Outsourcing Clinical Trials in Pharmaceutical Companies
Outsourcing of clinical trials is frequently done by pharmaceutical companies because they don’t have the expertise to run those trials, they need to expedite the timelines, or they are working at capacity. The procurement management knowledge area from A Guide to the Project Management Body of Knowledge (PMBOK® Guide) describes the key steps necessary to successfully do a procurement. In this article, I explore key outsourcing activities for Phase I clinical trials from a PMBOK Guide lens to identify key success factors.
There are various types of Phase I clinical trials that need to be conducted to support product registration. Key categories of such trials/studies include:
- Drug-drug interaction studies (pharmacokinetic/pharmacodynamic: PK/PD)

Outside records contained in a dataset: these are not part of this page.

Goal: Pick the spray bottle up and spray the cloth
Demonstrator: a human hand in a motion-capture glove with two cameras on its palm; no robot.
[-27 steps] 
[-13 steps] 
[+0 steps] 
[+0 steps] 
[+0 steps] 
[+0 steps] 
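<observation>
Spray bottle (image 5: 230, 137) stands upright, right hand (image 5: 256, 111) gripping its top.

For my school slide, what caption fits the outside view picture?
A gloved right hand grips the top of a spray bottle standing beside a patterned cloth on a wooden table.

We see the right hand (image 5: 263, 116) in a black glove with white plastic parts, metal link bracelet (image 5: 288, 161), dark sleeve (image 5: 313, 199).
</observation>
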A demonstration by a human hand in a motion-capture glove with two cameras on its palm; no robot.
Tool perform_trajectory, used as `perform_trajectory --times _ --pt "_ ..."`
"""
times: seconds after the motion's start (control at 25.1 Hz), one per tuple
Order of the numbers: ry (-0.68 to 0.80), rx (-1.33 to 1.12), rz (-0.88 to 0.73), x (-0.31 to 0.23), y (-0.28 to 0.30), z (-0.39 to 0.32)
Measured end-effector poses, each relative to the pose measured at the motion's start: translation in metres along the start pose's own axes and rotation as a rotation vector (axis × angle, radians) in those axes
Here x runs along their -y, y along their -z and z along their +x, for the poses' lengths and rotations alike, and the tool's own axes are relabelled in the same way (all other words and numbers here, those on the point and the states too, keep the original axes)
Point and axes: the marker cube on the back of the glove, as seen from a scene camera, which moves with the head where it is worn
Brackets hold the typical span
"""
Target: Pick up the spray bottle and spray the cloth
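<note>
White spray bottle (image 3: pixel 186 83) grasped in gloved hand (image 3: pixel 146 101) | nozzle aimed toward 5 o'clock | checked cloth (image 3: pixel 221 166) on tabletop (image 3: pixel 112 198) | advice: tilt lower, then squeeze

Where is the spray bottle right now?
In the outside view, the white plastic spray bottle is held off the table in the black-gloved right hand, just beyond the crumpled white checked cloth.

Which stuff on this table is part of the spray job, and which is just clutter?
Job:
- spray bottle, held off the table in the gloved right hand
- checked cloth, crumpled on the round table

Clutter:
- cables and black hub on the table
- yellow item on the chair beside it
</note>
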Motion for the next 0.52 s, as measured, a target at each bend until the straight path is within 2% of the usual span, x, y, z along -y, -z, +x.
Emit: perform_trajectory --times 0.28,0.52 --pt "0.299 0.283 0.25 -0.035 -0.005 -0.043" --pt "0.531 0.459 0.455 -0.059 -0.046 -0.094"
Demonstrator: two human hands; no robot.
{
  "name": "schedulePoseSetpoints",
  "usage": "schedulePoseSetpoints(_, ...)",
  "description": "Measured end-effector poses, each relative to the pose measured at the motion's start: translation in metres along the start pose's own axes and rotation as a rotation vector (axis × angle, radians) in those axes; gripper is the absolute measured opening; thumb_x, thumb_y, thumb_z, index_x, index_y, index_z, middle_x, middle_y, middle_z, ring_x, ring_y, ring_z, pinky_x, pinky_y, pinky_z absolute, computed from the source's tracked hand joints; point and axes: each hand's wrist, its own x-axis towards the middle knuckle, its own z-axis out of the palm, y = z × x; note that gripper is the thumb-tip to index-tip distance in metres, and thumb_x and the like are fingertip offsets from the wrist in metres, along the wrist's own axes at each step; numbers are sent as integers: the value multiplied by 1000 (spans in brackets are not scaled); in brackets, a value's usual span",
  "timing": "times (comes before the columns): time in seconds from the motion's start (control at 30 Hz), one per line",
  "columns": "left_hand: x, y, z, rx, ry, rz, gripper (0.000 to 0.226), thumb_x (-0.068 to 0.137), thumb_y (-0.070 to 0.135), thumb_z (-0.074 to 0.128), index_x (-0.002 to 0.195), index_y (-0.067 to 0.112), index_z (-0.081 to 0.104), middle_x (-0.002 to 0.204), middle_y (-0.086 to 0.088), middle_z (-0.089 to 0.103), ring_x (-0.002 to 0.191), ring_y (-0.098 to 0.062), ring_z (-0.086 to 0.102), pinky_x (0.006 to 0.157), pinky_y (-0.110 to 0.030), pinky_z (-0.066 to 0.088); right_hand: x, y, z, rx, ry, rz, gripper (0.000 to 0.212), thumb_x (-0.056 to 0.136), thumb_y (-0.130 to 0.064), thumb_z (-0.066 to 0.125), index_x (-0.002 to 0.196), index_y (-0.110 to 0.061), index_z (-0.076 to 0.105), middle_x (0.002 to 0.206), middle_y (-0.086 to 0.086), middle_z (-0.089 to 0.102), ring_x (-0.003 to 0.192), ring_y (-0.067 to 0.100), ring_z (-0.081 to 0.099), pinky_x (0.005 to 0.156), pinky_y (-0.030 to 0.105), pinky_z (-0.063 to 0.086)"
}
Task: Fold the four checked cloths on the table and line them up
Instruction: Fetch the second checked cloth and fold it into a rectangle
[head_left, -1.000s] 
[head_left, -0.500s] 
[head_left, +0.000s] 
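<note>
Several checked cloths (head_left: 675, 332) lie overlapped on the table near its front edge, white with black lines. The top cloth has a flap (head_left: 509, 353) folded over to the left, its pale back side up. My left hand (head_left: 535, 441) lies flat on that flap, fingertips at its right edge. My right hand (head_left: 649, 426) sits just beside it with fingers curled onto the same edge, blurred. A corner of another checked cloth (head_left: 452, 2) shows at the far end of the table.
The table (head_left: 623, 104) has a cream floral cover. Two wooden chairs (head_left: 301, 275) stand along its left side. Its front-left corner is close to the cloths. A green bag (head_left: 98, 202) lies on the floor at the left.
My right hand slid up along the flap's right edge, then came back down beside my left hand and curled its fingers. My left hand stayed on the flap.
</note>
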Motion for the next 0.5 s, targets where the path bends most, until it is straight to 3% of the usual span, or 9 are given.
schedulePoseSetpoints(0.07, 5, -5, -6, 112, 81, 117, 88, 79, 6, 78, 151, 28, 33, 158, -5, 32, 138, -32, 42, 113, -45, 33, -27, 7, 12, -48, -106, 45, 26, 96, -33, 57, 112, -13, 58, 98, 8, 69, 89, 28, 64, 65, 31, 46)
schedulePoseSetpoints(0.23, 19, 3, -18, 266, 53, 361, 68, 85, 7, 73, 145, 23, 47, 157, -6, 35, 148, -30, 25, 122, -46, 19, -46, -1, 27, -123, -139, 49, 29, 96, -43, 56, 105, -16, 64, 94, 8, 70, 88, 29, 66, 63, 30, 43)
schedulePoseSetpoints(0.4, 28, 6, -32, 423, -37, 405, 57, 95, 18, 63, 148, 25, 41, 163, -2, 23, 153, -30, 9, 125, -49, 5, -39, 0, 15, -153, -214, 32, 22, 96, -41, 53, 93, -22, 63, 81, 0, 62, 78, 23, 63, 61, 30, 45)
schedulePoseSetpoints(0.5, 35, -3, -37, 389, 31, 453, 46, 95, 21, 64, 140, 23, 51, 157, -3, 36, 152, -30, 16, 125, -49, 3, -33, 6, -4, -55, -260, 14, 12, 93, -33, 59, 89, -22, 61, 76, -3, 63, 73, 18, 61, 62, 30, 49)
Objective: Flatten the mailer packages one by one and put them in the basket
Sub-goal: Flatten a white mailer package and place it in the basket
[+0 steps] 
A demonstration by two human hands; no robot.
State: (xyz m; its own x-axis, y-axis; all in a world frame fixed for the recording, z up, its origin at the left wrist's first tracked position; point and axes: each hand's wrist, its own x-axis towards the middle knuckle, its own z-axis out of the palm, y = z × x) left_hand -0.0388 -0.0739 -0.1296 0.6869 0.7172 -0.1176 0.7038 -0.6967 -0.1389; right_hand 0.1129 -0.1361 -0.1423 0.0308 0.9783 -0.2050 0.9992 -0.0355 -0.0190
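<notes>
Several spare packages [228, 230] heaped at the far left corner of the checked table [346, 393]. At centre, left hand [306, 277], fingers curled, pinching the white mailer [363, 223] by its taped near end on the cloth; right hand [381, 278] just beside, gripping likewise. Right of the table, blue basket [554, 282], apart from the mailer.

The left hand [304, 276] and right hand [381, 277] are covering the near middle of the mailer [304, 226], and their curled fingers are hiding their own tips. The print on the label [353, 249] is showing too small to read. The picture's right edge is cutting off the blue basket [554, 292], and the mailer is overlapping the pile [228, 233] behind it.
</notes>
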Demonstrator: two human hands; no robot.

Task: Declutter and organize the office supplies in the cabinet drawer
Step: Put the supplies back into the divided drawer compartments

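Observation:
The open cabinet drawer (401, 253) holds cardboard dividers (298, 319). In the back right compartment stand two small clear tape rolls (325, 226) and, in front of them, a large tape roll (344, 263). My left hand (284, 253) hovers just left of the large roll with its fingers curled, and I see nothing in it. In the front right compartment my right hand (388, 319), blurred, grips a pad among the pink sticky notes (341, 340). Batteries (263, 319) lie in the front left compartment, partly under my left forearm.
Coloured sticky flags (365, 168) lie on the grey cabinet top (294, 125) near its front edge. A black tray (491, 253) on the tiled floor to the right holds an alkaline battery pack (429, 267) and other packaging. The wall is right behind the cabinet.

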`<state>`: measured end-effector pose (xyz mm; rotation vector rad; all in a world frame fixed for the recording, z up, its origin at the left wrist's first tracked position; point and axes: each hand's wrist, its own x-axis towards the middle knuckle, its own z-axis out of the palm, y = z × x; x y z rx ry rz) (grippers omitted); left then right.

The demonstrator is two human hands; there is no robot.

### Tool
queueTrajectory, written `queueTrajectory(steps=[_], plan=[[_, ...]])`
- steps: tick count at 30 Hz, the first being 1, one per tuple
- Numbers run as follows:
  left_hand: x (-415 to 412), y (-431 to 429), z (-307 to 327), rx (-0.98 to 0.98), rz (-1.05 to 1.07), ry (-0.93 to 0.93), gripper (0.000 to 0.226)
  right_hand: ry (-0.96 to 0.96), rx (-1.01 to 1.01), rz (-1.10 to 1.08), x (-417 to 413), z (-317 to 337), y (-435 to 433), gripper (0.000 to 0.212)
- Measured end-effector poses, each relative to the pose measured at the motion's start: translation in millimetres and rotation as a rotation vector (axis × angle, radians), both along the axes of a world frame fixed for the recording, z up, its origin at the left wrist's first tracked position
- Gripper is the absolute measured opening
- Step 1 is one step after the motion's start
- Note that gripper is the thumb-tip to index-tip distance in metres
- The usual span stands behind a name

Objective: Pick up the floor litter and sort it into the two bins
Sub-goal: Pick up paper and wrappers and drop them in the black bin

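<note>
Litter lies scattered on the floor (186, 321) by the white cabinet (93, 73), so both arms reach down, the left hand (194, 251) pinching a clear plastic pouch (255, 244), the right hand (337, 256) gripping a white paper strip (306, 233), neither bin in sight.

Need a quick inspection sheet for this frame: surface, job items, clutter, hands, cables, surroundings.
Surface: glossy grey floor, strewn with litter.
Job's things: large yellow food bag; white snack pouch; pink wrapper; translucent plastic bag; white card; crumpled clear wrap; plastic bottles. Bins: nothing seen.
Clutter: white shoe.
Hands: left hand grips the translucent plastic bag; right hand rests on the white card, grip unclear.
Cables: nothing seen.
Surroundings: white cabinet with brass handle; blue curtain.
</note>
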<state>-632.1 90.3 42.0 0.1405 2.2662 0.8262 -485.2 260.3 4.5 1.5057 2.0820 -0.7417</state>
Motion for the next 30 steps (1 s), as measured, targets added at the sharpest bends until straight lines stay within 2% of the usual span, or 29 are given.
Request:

- Single ascending dose studies (SAD)
- Multiple ascending dose studies (MAD)
- Studies in renal-impaired patients
- Studies in hepatic-impaired patients
- Pharmacokinetic/pharmacodynamic studies to support 505 b (2) applications
- Bioavailability/bioequivalence studies
- Oncology Phase I studies in cancer patients (not covered in this article)
Each clinical trial/study is unique and can be considered a project. The key steps in the outsourcing of a clinical trial/study include:
- Contract research organization (CRO) identification
- CRO selection
- CRO management/conduct
- Close-out/continuation
Please log in or sign up below to read the rest of the article.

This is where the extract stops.